According to market sources, offtakers have canceled 10 to 20 cargoes for June loading from US LNG terminals, amid demand destruction exacerbated by the coronavirus. The number could grow as high as 25, according to shipbroker Poten & Partners. During the investor call, Fusco acknowledged Cheniere has been impacted.
"As global markets remain weak, we have had customers elect to cancel some additional cargoes," the CEO said. "We won't quantify the amount, but we reiterate that our customers value the flexibility inherent in the contract structure, and our visibility to achieving our financial guidance for the year is unchanged."
The LNG that Cheniere produces this year is largely protected from the steep drop in international prices because it was presold under long-term offtake agreements, hedging and other financial transactions.
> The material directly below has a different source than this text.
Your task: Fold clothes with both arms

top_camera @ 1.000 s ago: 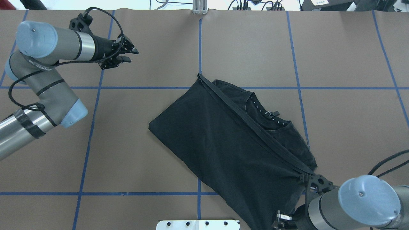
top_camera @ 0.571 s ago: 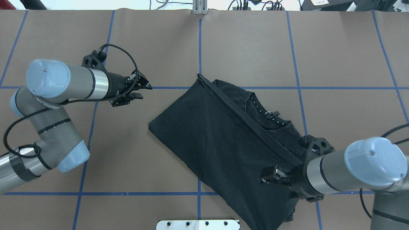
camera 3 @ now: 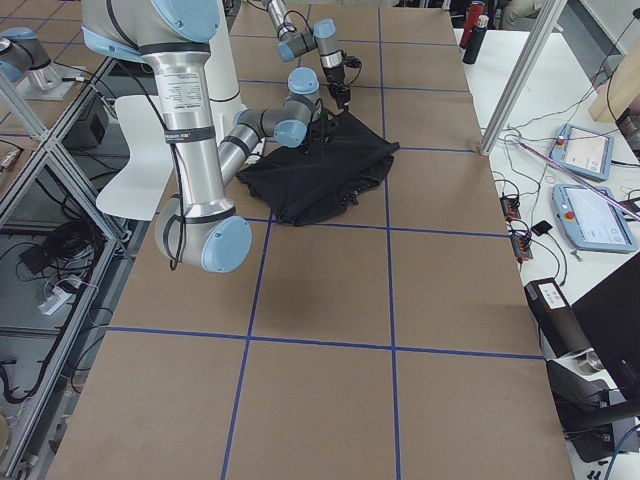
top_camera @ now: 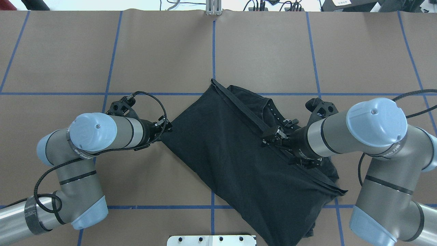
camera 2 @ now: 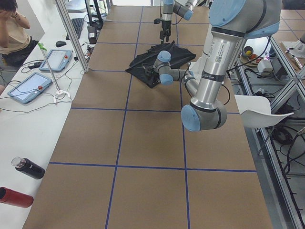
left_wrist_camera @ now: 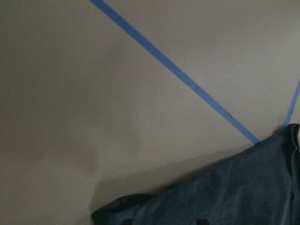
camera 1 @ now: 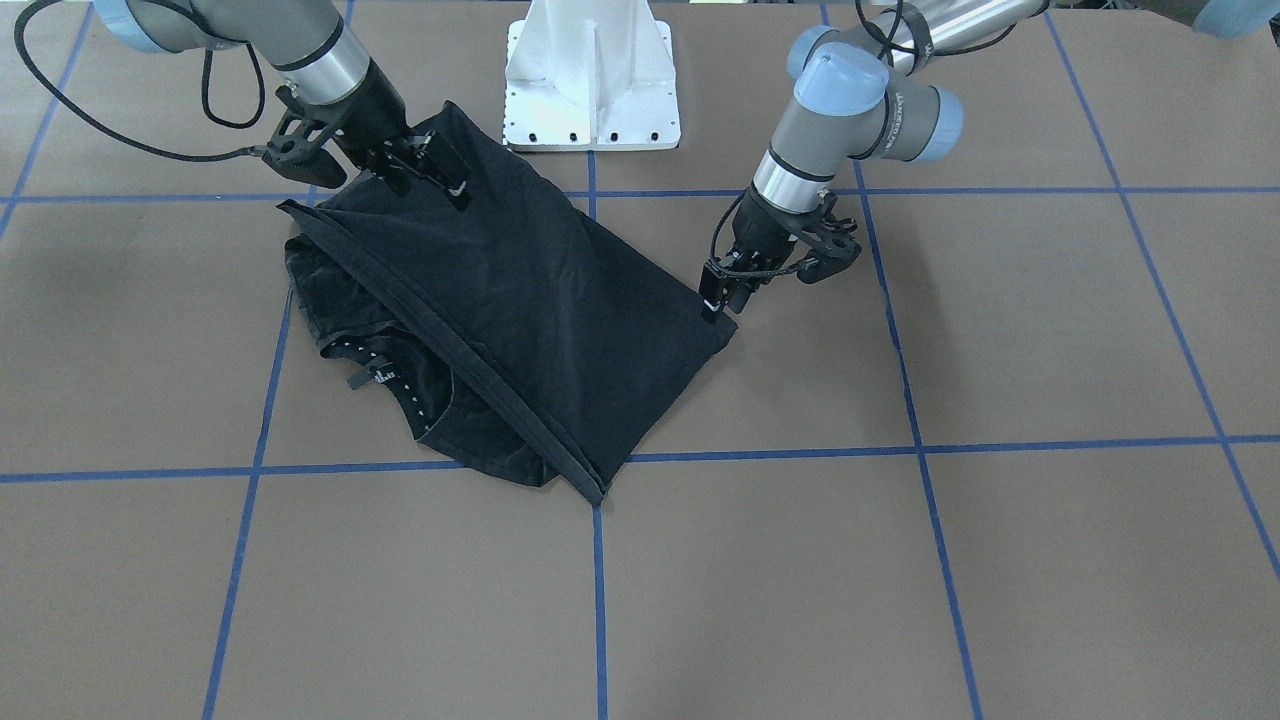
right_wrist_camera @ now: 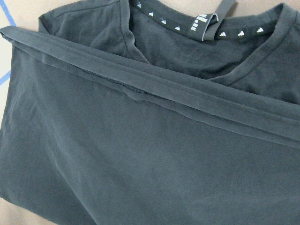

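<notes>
The black T-shirt [top_camera: 232, 150] lies folded over on the table, its hem band running diagonally and the collar [right_wrist_camera: 206, 26] showing past it. My left gripper [top_camera: 168, 127] sits low at the shirt's left corner [camera 1: 722, 303], fingers apart with nothing between them; its wrist view shows that corner [left_wrist_camera: 234, 197] at the bottom edge. My right gripper [top_camera: 273, 136] hovers open over the hem band near the collar [camera 1: 425, 175], and its wrist view looks straight down on the fabric [right_wrist_camera: 140, 154]. No print shows.
The white mounting pedestal [camera 1: 592, 80] stands at the table's near edge behind the shirt. Blue tape lines [top_camera: 213, 51] grid the brown surface. A side bench holds tablets [camera 2: 28, 88] and bottles [camera 2: 28, 168], with a person [camera 2: 12, 28] seated there.
My left arm swung in from the far left down to the shirt's left corner. My right arm left the shirt's near right corner and moved over the hem near the collar.
</notes>
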You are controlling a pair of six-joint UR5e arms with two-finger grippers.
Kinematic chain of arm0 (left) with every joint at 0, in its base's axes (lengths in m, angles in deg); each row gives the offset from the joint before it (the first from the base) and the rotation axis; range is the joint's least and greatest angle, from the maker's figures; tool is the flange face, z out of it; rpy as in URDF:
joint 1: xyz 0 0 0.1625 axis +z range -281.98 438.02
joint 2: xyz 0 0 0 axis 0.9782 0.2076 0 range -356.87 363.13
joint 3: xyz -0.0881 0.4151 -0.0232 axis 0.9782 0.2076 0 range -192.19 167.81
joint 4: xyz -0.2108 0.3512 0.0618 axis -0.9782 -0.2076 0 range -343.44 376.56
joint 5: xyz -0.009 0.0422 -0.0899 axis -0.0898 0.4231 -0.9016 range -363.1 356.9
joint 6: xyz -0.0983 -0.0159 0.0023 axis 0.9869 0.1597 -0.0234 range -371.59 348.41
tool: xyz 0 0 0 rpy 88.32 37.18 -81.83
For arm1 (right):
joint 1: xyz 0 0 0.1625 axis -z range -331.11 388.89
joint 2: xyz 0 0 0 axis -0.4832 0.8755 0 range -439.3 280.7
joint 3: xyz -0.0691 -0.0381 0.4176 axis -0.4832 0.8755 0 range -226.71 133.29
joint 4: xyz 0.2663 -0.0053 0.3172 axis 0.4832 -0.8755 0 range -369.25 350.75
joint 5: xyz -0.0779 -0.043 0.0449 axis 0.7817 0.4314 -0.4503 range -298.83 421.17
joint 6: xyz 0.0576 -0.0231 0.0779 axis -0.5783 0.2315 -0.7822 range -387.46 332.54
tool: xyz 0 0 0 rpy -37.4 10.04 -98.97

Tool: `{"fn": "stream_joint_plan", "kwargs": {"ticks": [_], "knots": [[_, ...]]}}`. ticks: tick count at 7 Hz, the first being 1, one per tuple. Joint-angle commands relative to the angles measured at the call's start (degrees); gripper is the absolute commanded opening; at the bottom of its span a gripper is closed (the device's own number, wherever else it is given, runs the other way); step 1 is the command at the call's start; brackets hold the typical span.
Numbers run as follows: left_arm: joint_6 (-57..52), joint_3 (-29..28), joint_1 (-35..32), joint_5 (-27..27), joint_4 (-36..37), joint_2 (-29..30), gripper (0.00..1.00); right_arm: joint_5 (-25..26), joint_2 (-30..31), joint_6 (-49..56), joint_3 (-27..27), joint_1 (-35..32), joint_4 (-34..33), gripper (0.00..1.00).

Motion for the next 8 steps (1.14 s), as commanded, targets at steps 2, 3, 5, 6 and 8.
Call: {"fn": "stream_joint_plan", "kwargs": {"ticks": [2, 3, 5, 6, 8], "knots": [[-0.4, -3.3, 0.6, 0.3, -0.3, 0.5, 0.54, 0.0, -0.7, 0.0, 1.1, -0.2, 0.0, 1.00], [-0.5, -3.3, 0.6, 0.3, -0.3, 0.6, 0.52, 0.0, -0.7, 0.0, 1.3, -0.2, 0.0, 1.00], [0.0, -3.5, 0.5, 0.3, -0.3, 0.5, 0.25, -0.1, -0.8, 0.0, 1.6, -0.2, 0.0, 1.00], [-0.2, -3.4, 0.5, 0.3, -0.4, 0.5, 0.00, -0.1, -0.9, 0.0, 1.7, -0.1, 0.1, 1.00], [-1.6, -1.0, -0.5, 0.4, -0.3, 0.3, 0.00, 0.0, -1.2, 0.0, 1.8, -0.1, 0.1, 1.00]]}}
Upside potential from the premium it gets on the feedgas used would be reduced on volumes it does not produce due to cancellations and other factors.
Fusco offered a vigorous defense of Cheniere's long-term contracts against any claims of force majeure citing impacts from the coronavirus, though he did not say whether Cheniere has received any such claims.
"FM clauses and our FOB contracts specifically exclude such events as the unavailability of or any event affecting downstream LNG facilities, changes in the customers' market factors or other commercial, financial or economic conditions," he said. "As such, depressed gas prices globally or economic fallout or decreased gas demand from COVID-19 do not provide a valid legal basis on which a counterpart can claim FM."